YOUR OBJECTIVE — Your copy should match the entries below exactly, apart from the images.

*** RECORDS ***

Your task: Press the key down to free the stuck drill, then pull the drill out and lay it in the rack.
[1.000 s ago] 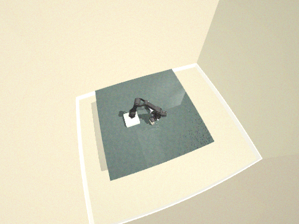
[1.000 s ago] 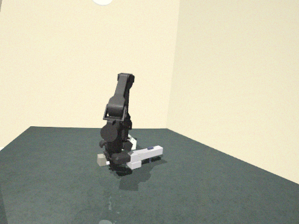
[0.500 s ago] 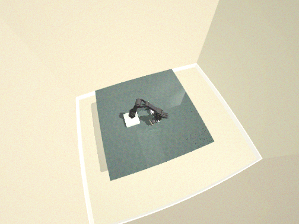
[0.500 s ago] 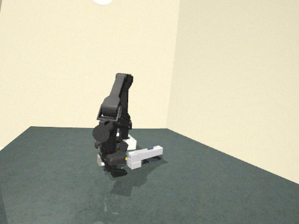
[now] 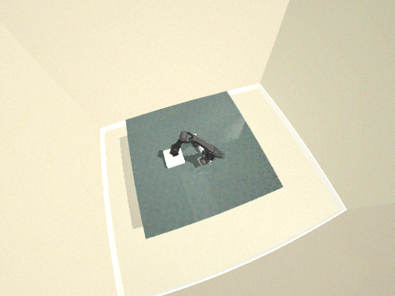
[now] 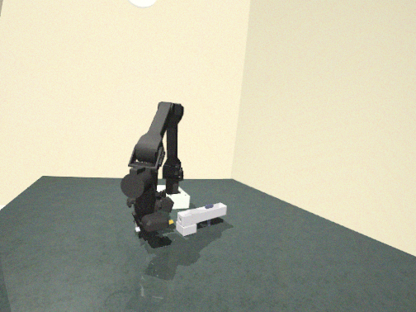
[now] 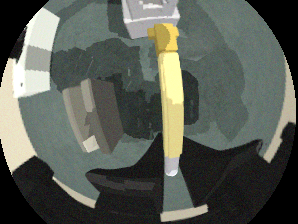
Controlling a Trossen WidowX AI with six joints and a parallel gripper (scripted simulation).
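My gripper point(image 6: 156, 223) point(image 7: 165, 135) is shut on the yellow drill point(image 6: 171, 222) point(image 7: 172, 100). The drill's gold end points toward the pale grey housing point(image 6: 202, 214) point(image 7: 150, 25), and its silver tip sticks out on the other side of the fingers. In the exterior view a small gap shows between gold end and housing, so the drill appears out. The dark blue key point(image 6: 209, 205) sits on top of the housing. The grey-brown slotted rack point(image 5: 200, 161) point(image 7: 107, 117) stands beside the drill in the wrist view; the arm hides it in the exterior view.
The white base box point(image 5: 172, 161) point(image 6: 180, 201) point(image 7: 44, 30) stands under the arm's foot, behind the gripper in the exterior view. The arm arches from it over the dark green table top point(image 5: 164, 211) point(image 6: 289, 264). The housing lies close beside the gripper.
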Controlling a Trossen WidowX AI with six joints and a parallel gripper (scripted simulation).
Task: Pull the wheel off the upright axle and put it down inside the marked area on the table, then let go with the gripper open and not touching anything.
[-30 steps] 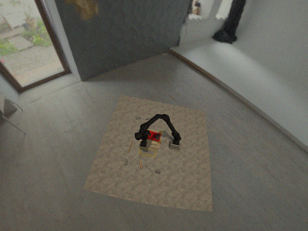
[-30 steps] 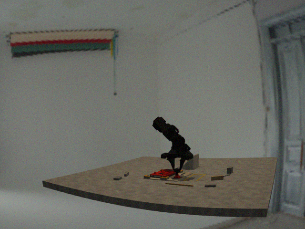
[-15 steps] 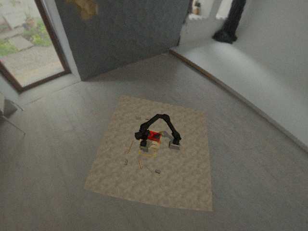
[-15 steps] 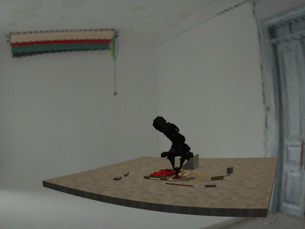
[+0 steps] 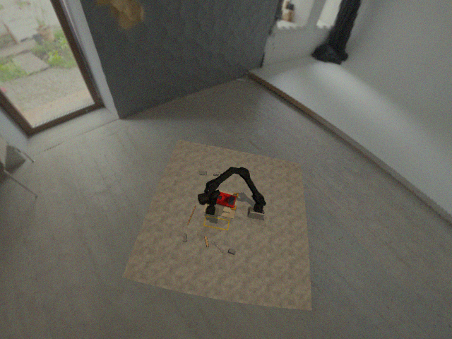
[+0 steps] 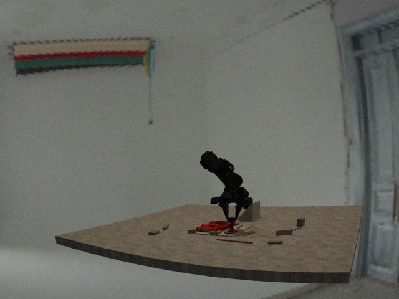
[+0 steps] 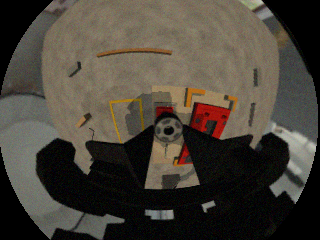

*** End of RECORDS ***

SOLUTION FOR THIS TASK —
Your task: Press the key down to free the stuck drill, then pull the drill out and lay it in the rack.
[1.000 s ago] 
[1.000 s ago] 
[0.500 s ago] 
[0.500 s ago] 
[now] 
[now] 
[now] 
Controlling a Trossen WidowX AI with six joints and a parallel gripper (scripted simulation).
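My gripper point(image 6: 156, 223) point(image 7: 165, 135) is shut on the yellow drill point(image 6: 171, 222) point(image 7: 172, 100). The drill's gold end points toward the pale grey housing point(image 6: 202, 214) point(image 7: 150, 25), and its silver tip sticks out on the other side of the fingers. In the exterior view a small gap shows between gold end and housing, so the drill appears out. The dark blue key point(image 6: 209, 205) sits on top of the housing. The grey-brown slotted rack point(image 5: 200, 161) point(image 7: 107, 117) stands beside the drill in the wrist view; the arm hides it in the exterior view.
The white base box point(image 5: 172, 161) point(image 6: 180, 201) point(image 7: 44, 30) stands under the arm's foot, behind the gripper in the exterior view. The arm arches from it over the dark green table top point(image 5: 164, 211) point(image 6: 289, 264). The housing lies close beside the gripper.
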Controlling a Trossen WidowX AI with six joints and a parallel gripper (scripted simulation).
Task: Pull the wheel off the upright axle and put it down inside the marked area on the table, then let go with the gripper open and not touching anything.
[-30 steps] 
[-30 steps] 
[-15 steps] 
[-15 steps] 
[+0 steps] 
[+0 steps] 
[+0 steps] 

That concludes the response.